# WHAT YOU WILL DO:
Could you return all of the data exactly as given?

+===+

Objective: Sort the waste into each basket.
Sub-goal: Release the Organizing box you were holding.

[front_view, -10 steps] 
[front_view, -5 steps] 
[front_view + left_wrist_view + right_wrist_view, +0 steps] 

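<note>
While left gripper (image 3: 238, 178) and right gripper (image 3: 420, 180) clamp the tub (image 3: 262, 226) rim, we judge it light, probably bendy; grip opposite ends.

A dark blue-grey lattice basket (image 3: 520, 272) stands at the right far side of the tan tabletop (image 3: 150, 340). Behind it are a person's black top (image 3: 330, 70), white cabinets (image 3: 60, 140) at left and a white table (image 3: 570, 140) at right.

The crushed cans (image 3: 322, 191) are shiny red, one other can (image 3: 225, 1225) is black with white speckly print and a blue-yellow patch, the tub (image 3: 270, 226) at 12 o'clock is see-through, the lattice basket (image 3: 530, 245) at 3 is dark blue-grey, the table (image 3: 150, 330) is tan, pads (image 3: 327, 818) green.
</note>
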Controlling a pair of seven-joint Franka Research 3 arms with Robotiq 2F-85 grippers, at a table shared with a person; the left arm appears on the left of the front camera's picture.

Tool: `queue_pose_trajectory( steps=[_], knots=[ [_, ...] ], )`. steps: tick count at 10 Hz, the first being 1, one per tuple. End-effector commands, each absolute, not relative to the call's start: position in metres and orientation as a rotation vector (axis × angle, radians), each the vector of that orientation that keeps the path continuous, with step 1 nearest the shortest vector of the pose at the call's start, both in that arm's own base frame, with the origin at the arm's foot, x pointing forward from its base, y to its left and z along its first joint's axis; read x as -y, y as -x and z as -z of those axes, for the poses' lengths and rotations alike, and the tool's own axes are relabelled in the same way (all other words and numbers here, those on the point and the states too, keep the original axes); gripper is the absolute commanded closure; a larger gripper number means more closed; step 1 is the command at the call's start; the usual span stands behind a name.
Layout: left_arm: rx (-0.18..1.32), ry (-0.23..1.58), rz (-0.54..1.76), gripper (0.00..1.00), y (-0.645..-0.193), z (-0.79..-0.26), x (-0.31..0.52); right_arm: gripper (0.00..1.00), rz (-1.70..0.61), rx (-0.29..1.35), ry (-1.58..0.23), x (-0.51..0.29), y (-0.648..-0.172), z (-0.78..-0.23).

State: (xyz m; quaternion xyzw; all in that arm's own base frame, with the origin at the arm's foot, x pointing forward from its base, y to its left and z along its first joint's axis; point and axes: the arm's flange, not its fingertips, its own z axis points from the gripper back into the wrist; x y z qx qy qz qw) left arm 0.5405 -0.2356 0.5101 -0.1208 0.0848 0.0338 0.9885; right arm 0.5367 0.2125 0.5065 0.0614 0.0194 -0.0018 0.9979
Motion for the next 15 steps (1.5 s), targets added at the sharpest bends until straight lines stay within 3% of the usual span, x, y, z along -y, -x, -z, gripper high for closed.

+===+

# TASK RESULT:
Objective: Sort the waste into each basket.
Sub-goal: Release the Organizing box you were holding.

[front_view, -10 steps] 
[front_view, -5 steps] 
[front_view + left_wrist_view + right_wrist_view, +0 steps] 

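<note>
While left gripper (image 3: 238, 178) and right gripper (image 3: 420, 180) clamp the tub (image 3: 262, 226) rim, we judge it light, probably bendy; grip opposite ends.

A dark blue-grey lattice basket (image 3: 520, 272) stands at the right far side of the tan tabletop (image 3: 150, 340). Behind it are a person's black top (image 3: 330, 70), white cabinets (image 3: 60, 140) at left and a white table (image 3: 570, 140) at right.

The crushed cans (image 3: 322, 191) are shiny red, one other can (image 3: 225, 1225) is black with white speckly print and a blue-yellow patch, the tub (image 3: 270, 226) at 12 o'clock is see-through, the lattice basket (image 3: 530, 245) at 3 is dark blue-grey, the table (image 3: 150, 330) is tan, pads (image 3: 327, 818) green.
</note>
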Controlling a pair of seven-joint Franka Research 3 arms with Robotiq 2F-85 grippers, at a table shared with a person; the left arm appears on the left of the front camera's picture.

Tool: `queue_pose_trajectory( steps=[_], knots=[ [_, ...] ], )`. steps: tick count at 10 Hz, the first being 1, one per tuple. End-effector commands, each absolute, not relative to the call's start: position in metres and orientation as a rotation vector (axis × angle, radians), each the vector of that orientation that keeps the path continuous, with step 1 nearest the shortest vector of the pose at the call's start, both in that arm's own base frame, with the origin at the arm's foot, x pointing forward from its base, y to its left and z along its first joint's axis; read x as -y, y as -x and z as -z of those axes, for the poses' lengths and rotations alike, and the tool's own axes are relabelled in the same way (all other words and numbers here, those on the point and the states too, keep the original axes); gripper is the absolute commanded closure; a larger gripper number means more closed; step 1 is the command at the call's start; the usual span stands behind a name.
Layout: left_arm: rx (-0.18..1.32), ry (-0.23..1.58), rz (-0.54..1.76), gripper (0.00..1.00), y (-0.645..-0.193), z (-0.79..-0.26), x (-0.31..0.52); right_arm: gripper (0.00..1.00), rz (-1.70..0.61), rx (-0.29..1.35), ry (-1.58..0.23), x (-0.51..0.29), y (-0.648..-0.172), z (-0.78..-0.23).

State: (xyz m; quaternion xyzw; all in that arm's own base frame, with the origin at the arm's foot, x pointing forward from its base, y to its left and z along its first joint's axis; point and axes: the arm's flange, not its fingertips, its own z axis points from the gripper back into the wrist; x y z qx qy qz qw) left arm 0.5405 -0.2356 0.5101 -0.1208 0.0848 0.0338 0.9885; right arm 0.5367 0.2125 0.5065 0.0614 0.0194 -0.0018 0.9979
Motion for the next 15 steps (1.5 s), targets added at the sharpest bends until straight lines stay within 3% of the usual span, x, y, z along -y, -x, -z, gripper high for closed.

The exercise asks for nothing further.